WORK TO COMPLETE
In your copy, leave out the pictures and repeat every record exactly.

[Records from a data source]
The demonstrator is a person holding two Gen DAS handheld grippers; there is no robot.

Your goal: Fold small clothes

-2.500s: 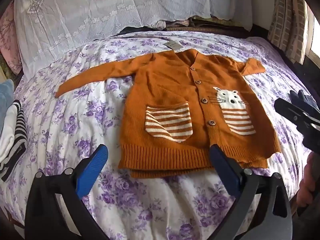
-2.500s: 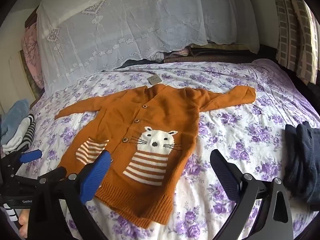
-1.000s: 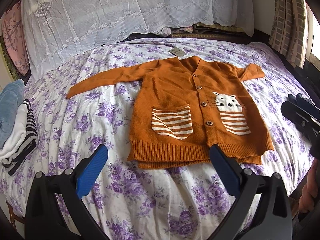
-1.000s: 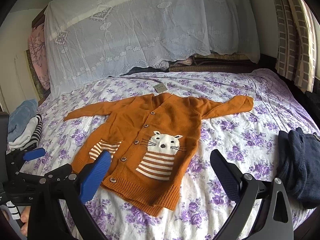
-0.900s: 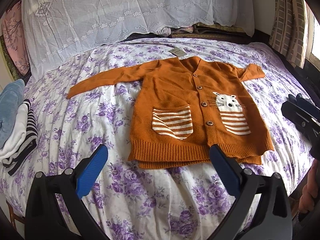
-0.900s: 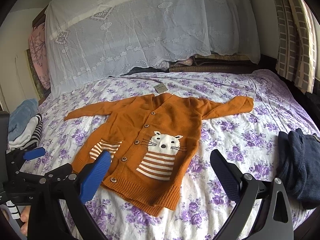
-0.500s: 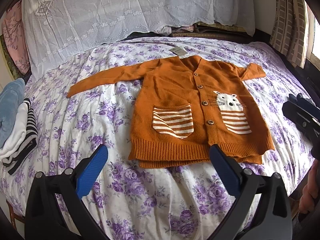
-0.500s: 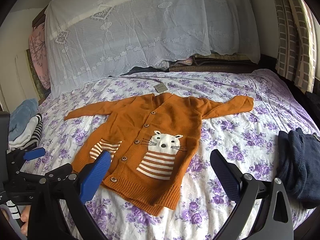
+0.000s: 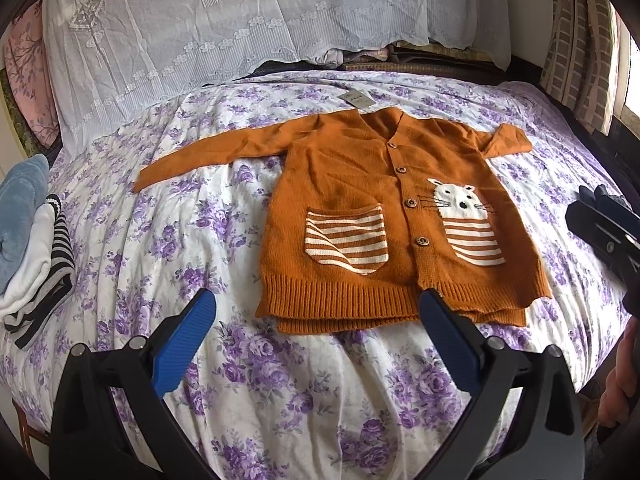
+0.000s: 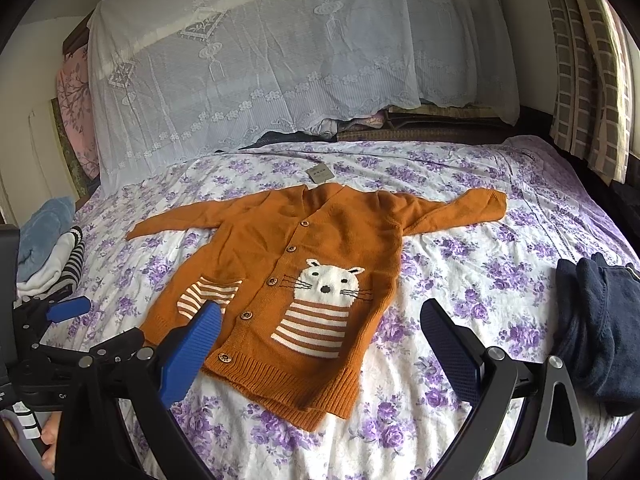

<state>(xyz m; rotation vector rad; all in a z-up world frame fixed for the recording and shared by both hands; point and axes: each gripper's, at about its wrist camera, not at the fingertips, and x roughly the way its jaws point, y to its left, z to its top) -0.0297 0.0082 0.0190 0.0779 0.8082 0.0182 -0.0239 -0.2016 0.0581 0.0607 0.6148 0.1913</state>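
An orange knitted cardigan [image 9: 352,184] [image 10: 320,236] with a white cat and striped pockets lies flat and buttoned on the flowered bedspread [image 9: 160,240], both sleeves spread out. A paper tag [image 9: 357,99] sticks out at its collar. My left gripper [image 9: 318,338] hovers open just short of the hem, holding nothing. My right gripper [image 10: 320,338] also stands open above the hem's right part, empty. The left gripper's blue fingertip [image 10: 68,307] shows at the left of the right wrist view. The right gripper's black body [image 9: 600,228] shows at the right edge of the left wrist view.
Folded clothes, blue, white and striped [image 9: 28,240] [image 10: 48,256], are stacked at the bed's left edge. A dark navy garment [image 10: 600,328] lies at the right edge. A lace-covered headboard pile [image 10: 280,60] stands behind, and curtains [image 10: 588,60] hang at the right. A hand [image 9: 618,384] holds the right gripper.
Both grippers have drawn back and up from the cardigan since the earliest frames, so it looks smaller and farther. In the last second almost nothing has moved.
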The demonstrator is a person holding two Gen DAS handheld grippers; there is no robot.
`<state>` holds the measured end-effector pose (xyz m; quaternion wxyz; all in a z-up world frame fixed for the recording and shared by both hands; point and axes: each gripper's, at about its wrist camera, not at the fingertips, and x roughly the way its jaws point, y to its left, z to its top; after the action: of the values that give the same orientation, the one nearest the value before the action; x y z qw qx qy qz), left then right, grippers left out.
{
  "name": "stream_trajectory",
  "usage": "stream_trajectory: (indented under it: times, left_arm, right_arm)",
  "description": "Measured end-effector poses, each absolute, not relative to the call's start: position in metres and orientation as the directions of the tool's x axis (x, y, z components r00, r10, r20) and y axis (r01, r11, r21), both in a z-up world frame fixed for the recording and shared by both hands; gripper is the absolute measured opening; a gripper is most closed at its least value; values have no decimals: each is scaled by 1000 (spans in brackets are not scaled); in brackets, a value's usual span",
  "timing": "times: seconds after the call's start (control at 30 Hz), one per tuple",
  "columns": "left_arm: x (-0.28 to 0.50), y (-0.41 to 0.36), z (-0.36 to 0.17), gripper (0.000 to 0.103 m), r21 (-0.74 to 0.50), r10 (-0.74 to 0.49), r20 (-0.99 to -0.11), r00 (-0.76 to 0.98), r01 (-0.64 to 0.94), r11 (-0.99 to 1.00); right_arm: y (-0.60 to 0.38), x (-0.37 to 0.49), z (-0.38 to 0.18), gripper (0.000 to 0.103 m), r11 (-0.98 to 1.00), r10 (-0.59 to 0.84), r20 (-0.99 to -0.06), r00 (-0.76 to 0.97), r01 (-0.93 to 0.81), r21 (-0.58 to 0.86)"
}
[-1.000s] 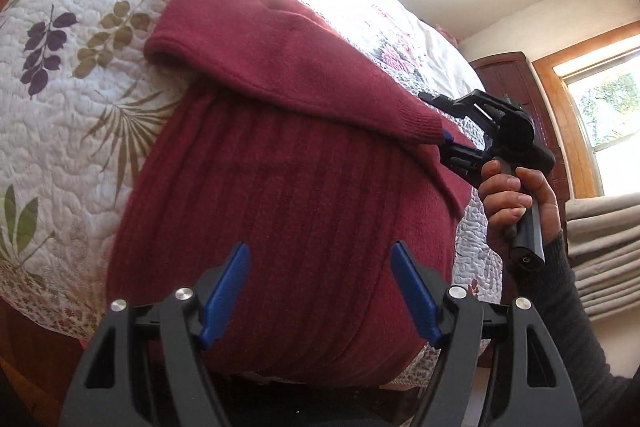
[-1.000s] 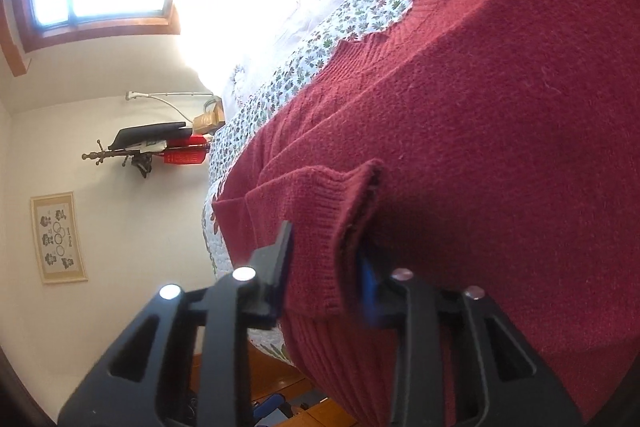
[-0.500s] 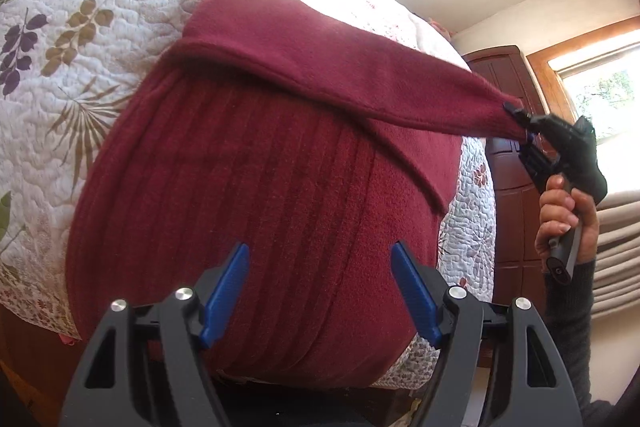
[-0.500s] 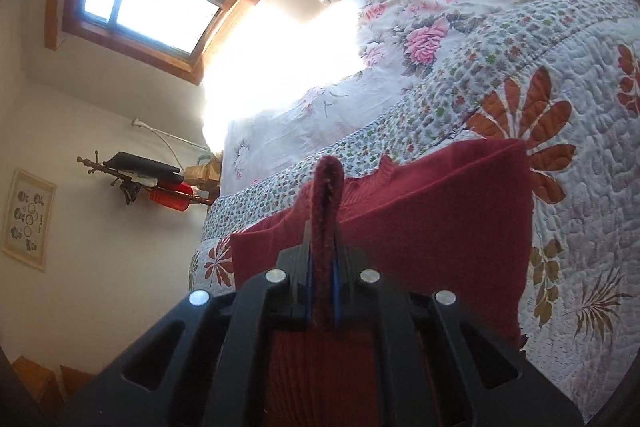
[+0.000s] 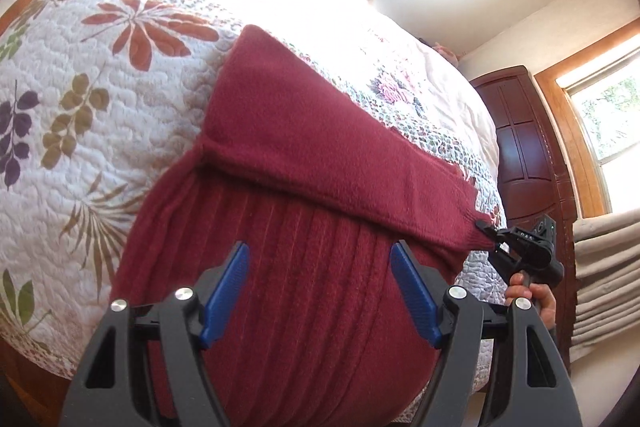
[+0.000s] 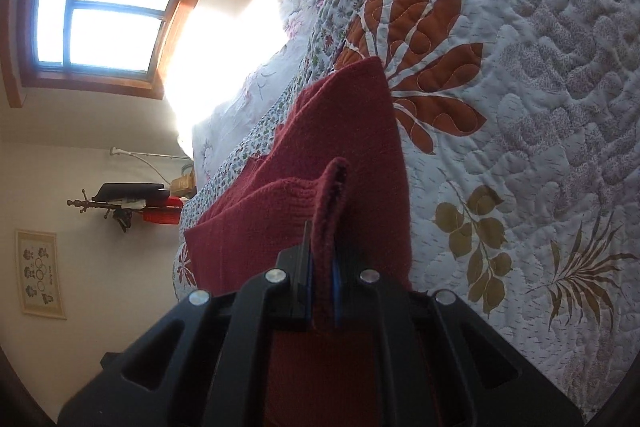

FINISHED EXERCISE
The demonstrator is a person holding two Gen DAS handheld grippers; there is no robot.

Your goal: Fold small clothes

-2.500s: 
-2.500s: 
-1.000s: 
-1.000s: 
-0.900s: 
-0.900s: 
-0.500s: 
-0.500s: 
+0.000s: 
+0.000s: 

<state>(xyz m; rotation vector rad; all in a z-up world frame fixed for the recording and shared by both hands; point and axes: each gripper's, at about its wrist camera, not at the fingertips, and x roughly the way its jaws point, y to its left, z to its top) -0.0297 0.0082 0.0190 0.0779 0.8082 0.0182 -0.0239 -0.2016 0.0581 0.0607 0.6148 0.1913</state>
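An orange knitted cardigan [image 9: 352,184] [image 10: 320,236] with a white cat and striped pockets lies flat and buttoned on the flowered bedspread [image 9: 160,240], both sleeves spread out. A paper tag [image 9: 357,99] sticks out at its collar. My left gripper [image 9: 318,338] hovers open just short of the hem, holding nothing. My right gripper [image 10: 320,338] also stands open above the hem's right part, empty. The left gripper's blue fingertip [image 10: 68,307] shows at the left of the right wrist view. The right gripper's black body [image 9: 600,228] shows at the right edge of the left wrist view.
Folded clothes, blue, white and striped [image 9: 28,240] [image 10: 48,256], are stacked at the bed's left edge. A dark navy garment [image 10: 600,328] lies at the right edge. A lace-covered headboard pile [image 10: 280,60] stands behind, and curtains [image 10: 588,60] hang at the right. A hand [image 9: 618,384] holds the right gripper.
Both grippers have drawn back and up from the cardigan since the earliest frames, so it looks smaller and farther. In the last second almost nothing has moved.
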The demonstrator is a person holding two Gen DAS handheld grippers; there is no robot.
`<state>` holds the measured end-effector pose (xyz m; quaternion wxyz; all in a z-up world frame fixed for the recording and shared by both hands; point and axes: each gripper's, at about its wrist camera, not at the fingertips, and x roughly the way its jaws point, y to its left, z to its top; after the action: of the values that give the same orientation, the one nearest the value before the action; x y z qw qx qy qz), left then right, grippers left out.
{
  "name": "stream_trajectory",
  "usage": "stream_trajectory: (indented under it: times, left_arm, right_arm)",
  "description": "Measured end-effector poses, each absolute, not relative to the call's start: position in metres and orientation as the directions of the tool's x axis (x, y, z components r00, r10, r20) and y axis (r01, r11, r21), both in a z-up world frame fixed for the recording and shared by both hands; gripper is the absolute measured opening; a gripper is most closed at its least value; values have no decimals: each is scaled by 1000 (spans in brackets are not scaled); in brackets, a value's usual span",
  "timing": "times: seconds after the call's start (control at 30 Hz), one per tuple",
  "columns": "left_arm: x (-0.28 to 0.50), y (-0.41 to 0.36), z (-0.36 to 0.17), gripper (0.000 to 0.103 m), r21 (-0.74 to 0.50), r10 (-0.74 to 0.49), r20 (-0.99 to -0.11), r00 (-0.76 to 0.98), r01 (-0.64 to 0.94), r11 (-0.99 to 1.00); right_arm: y (-0.60 to 0.38), x (-0.37 to 0.49), z (-0.38 to 0.18), gripper (0.000 to 0.103 m), r11 (-0.98 to 1.00), r10 (-0.59 to 0.84), r20 (-0.99 to -0.06), r00 (-0.76 to 0.97), r01 (-0.93 to 0.81), r21 (-0.58 to 0.86)"
}
[-1.000s] 
[-1.000s] 
[-0.500s] 
[-0.500s] 
[+0.000s] 
[+0.000s] 

Work on the exercise is finished.